Shares in AIM-listed governance, risk and compliance software provider Access Intelligence (LSE:ACC) have yet to really spark since I recommended them on t1ps, the website I founded in 2000 and edited until September of this year, in November 2010 at 4.25p. They have traded briefly above 5p since but fell to lows of 2.25p a year ago. They have subsequently recovered somewhat and a material director share purchase announced today sees the shares currently trading more than 11% ahead on the day at a 3.75p share price. The following reviews this further and takes a look at the current investment case…
The announcement is of a 4p per share, £165,000 subscription of new shares by Chief Operating Officer Joanna Arnold. Arnold joined the company in December 2008 as Corporate Development Director and joined its board in December 2010, being promoted to her current role in December 2011. Prior to Access, Arnold was an Investment Manager specialising in technology at Elderstreet Investments Ltd, a venture capital fund manager, where she gained experience in advising start-up and high-growth UK technology businesses. For Access’ year ended 30th November 2011, the company’s annual report shows Arnold’s remuneration was £75,000.
Therefore, this looks a material investment by someone with experience in technology investment and multi-year experience and knowledge of Access’ business. It represents, and means Arnold now holds, 1.78% of the shares in issue, and follows £172,595 of other director share purchases earlier this year (those in the market and including £70,250 by Executive Chairman, Michael Jackson, taking his shareholding to 9.65%) at an average of 3.02p per share. There is thus a good alignment between directors’ and shareholders’ interests here – increased on today’s news and on the back of which investors can still currently buy shares in the market at the same price as Ms Arnold paid.

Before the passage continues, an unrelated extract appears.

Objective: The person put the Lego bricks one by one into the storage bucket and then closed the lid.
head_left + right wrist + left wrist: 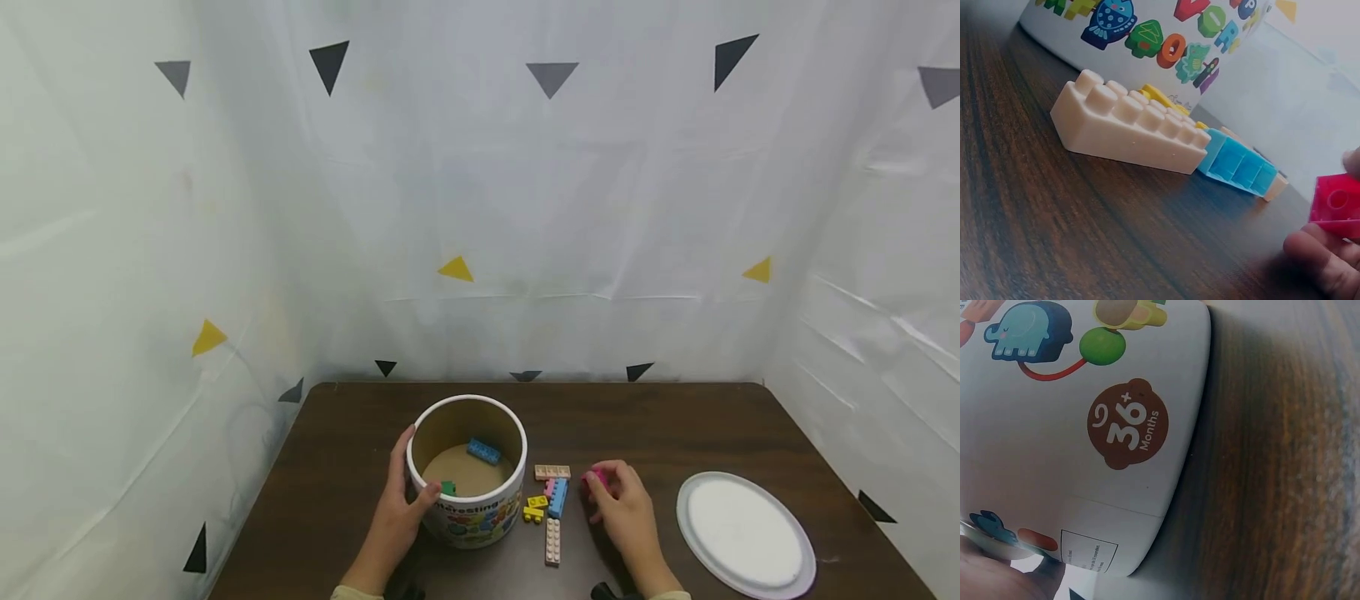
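Note:
My left hand (pixel 395 502) holds a white cardboard tub (pixel 474 530) by its side, the thumb at the rim. Colourful printing covers the tub, also in the left wrist view. Down inside it lie a blue brick (pixel 483 451) and a green brick (pixel 448 488). To the right, my right hand (pixel 628 507) pinches a magenta toy brick (pixel 1336 199) between thumb and fingers, low over the table. Between tub and right hand lie a long peach brick (pixel 1132 134), a blue brick (pixel 557 497), yellow pieces (pixel 535 507), a small pink brick (pixel 549 487) and another peach brick (pixel 552 472).
A round white lid (pixel 746 533) lies on the right side of the dark wooden table (pixel 645 417). White curtains (pixel 480 183) with black, grey and yellow triangles enclose the table at the back and sides.

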`<action>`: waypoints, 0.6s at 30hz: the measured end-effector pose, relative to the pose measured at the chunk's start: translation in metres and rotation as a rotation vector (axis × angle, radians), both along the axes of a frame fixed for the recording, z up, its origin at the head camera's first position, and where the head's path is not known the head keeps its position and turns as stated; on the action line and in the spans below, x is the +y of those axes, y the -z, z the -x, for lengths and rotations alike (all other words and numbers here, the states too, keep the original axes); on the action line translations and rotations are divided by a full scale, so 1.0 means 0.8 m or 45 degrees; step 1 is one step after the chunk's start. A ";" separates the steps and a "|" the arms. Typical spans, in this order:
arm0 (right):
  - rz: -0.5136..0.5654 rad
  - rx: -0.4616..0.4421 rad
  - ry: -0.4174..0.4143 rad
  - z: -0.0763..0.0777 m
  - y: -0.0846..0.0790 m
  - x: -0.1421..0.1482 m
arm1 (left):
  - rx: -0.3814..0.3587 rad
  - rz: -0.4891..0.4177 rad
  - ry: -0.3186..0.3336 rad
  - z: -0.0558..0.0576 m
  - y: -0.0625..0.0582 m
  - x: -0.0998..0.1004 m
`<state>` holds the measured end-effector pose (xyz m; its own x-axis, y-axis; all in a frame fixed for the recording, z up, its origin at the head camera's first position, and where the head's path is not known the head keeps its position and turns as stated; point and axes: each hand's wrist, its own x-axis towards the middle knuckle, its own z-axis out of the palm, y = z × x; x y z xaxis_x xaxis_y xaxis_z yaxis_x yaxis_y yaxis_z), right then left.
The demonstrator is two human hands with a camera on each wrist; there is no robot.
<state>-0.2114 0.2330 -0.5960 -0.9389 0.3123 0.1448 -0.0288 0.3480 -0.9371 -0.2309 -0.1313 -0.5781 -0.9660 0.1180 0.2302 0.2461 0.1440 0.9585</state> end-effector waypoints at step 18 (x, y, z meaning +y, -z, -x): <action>0.285 0.320 -0.039 0.000 -0.063 -0.037 | -0.026 -0.032 -0.006 0.003 0.004 0.000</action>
<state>-0.2111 0.2034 -0.5455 -0.8921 0.3345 0.3037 -0.2757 0.1294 -0.9525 -0.2330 -0.1310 -0.5810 -0.9709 0.1079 0.2137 0.2261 0.1207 0.9666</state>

The new money is to “be used for general working capital purposes”, though the company had £2 million of net cash at its 31st May 2012 half year stage after delivering a small underlying pre-tax profit for that period. However, an increased investment programme helped eat into the company’s cash pile and saw forecasts for the year just commenced slashed at that time – with a profit of £0.5 million now currently anticipated. This means some strong continuing growth is needed from here to justify the present £8.7 million market capitalisation but, from a current base of 68% of revenues being recurring, a significant investment programme well underway and operating in a market which looks to have good growth potential, this certainly looks realistic. The company has not updated on trading since its July announced interims though past form suggests we can expect a year-end trading update mid this month. Ahead of this anticipated update, my stance for now would be ‘hold’ but it is certainly on the radar screens once again.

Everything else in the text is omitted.